● **Task requirements**
Only the lines from the one containing "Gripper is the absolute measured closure" through the end of the data are wanted, reproduced exactly and without pictures.

● **Stored data**
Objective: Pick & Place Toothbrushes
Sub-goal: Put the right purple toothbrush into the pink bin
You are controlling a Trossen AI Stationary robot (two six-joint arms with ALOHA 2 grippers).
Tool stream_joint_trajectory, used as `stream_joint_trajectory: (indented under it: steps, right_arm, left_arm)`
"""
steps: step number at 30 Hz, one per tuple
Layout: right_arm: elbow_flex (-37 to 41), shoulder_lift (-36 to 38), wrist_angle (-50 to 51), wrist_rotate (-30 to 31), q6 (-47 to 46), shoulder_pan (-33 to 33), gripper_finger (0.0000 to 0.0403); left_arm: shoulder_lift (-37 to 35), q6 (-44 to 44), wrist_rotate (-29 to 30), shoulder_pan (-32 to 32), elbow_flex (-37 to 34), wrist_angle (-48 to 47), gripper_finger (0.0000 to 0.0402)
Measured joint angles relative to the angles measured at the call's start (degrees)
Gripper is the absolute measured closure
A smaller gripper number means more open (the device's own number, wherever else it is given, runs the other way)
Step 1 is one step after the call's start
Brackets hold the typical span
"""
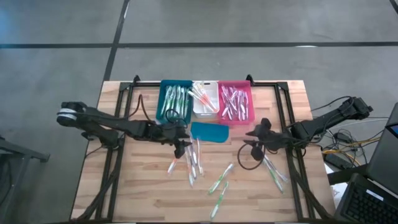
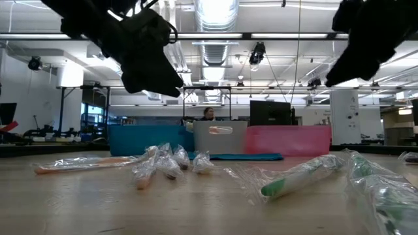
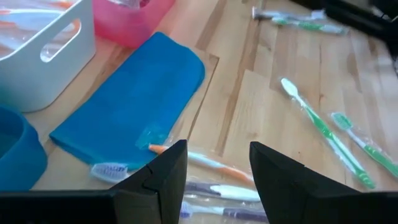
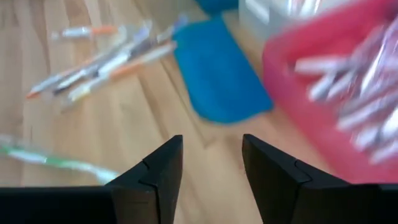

● **Answer to the exercise**
Gripper is the absolute measured closure
A smaller gripper number means more open (the device's own number, wherever else it is given, runs the other way)
Step 1 is one step after the call's start
Brackets hold the typical span
"""

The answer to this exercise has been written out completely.